**** Given data ****
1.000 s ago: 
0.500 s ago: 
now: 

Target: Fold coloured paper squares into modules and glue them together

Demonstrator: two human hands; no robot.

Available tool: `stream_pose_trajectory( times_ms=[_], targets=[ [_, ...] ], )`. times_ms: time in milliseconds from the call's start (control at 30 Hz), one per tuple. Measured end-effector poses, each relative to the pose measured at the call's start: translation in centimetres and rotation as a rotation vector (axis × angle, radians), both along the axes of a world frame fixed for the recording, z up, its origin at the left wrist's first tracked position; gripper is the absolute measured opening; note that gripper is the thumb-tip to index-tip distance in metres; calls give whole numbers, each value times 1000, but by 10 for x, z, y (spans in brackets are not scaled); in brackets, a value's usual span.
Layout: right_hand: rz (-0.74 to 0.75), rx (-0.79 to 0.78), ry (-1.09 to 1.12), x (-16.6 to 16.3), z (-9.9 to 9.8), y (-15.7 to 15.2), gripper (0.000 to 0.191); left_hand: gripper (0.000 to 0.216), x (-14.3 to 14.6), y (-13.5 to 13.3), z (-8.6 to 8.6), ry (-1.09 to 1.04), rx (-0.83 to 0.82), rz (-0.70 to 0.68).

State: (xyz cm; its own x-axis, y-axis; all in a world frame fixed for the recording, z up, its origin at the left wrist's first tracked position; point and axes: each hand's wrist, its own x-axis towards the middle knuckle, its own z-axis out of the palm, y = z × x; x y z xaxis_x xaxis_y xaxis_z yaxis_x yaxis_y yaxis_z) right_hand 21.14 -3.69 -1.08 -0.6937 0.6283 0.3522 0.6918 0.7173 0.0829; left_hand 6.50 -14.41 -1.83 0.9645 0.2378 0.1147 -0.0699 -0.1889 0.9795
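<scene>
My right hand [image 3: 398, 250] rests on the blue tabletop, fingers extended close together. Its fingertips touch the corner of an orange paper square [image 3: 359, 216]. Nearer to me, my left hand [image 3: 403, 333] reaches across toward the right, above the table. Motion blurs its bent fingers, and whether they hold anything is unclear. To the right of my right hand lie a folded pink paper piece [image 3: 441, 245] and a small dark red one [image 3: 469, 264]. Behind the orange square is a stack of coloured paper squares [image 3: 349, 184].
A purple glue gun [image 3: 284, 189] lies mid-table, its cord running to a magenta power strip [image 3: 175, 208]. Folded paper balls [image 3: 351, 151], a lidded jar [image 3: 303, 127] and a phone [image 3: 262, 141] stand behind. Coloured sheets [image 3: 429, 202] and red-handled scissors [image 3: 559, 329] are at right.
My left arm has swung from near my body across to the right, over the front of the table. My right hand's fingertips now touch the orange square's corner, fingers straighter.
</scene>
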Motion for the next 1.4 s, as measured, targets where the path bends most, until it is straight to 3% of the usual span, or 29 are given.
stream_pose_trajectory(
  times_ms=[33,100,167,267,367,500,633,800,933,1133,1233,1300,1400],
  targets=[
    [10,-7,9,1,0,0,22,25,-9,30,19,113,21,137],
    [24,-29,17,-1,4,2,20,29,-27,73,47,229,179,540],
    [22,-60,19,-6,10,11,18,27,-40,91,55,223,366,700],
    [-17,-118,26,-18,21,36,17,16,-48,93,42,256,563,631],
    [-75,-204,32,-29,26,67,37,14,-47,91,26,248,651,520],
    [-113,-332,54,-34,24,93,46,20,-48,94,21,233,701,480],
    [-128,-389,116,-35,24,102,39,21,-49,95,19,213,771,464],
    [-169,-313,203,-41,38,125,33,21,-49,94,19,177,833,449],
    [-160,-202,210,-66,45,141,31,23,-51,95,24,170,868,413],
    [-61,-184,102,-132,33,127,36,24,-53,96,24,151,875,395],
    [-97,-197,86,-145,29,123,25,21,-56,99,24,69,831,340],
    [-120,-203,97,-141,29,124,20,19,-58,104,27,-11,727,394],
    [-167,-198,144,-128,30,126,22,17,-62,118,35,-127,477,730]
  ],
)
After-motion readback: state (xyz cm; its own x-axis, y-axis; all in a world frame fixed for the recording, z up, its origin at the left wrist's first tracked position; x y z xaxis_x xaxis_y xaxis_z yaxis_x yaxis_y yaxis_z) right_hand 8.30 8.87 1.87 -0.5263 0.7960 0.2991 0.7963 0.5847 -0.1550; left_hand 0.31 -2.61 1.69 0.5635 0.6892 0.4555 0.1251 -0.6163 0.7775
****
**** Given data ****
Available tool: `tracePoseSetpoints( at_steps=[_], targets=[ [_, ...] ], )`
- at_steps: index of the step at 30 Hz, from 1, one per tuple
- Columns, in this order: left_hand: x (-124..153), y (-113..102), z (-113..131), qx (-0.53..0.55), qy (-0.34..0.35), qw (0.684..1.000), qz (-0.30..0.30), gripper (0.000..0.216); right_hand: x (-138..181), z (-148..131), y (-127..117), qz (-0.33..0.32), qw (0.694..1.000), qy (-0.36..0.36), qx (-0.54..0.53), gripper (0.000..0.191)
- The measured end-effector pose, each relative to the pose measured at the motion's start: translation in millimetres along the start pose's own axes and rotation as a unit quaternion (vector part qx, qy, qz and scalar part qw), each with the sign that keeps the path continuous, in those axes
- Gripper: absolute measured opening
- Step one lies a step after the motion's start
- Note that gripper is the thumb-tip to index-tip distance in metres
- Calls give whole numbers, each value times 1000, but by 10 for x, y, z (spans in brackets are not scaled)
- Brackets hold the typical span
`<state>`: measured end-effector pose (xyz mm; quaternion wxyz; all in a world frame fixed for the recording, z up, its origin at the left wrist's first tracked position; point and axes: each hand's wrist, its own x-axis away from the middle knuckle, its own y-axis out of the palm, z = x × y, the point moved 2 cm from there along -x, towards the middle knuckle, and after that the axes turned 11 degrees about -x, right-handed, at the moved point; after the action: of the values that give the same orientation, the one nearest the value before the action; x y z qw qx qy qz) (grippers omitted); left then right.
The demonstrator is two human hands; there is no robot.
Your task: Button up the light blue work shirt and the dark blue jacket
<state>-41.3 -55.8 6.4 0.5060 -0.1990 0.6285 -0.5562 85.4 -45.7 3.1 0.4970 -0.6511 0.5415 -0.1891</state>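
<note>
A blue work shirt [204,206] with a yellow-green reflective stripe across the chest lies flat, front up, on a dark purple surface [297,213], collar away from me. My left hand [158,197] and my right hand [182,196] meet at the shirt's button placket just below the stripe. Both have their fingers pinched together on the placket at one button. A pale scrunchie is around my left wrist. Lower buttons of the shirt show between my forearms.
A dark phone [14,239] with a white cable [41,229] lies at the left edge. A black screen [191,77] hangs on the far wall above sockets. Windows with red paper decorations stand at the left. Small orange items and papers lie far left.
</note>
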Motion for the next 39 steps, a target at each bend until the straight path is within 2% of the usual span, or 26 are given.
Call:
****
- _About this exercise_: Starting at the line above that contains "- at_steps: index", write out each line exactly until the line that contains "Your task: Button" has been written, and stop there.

- _Task solution_:
- at_steps: index of the step at 30 Hz, from 1, one per tuple
- Columns, in this order: left_hand: x (-124..153), y (-113..102), z (-113..131), qx (-0.53..0.55), qy (-0.34..0.35), qw (0.684..1.000), qz (-0.30..0.30), gripper (0.000..0.216); right_hand: x (-138..181), z (-148..131), y (-127..117), qz (-0.33..0.32), qw (0.694..1.000), qy (-0.36..0.36), qx (-0.54..0.53), gripper (0.000..0.191)
- The measured end-effector pose, each relative to the pose measured at the motion's start: translation in millimetres along the start pose's own axes and rotation as a unit quaternion (vector part qx, qy, qz and scalar part qw), each with the sign that keeps the path continuous, in those axes
- Gripper: absolute measured opening
- Step one lies a step after the motion's start
- Note that gripper is the thumb-tip to index-tip distance in metres
- Calls give whole numbers, each value times 1000, but by 10 for x, y, z (spans in brackets are not scaled)
- Brackets hold the typical span
`<state>`: measured end-effector pose (xyz mm; quaternion wxyz; all in a world frame fixed for the recording, z up, its origin at the left wrist's first tracked position; point and axes: each hand's wrist, its own x-axis away from the middle knuckle, its own y-axis out of the palm, z = x × y, the point moved 2 cm from there along -x, towards the middle knuckle, and after that the axes turned 11 degrees about -x, right-handed, at the moved point; after the action: of the values that give the same orientation, the one nearest the value before the action; x y z qw qx qy qz) (grippers omitted); left then right.
The demonstrator is two human hands; there is no robot.
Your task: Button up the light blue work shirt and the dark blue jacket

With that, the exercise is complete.